From the first line to the last, write out the material verbatim.

---------- DATA BLOCK ----------

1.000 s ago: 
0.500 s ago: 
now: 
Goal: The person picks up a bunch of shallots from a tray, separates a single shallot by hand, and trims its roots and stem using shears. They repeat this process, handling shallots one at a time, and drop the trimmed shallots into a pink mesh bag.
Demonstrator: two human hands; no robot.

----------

# THE ANSWER:
1.000 s ago: 
0.500 s ago: 
now: 
Goal: The person picks up a bunch of shallots from a tray, separates a single shallot by hand, and trims its roots and stem using shears. They repeat this process, handling shallots one at a time, and drop the trimmed shallots into a pink mesh bag.
Demonstrator: two human hands; no robot.

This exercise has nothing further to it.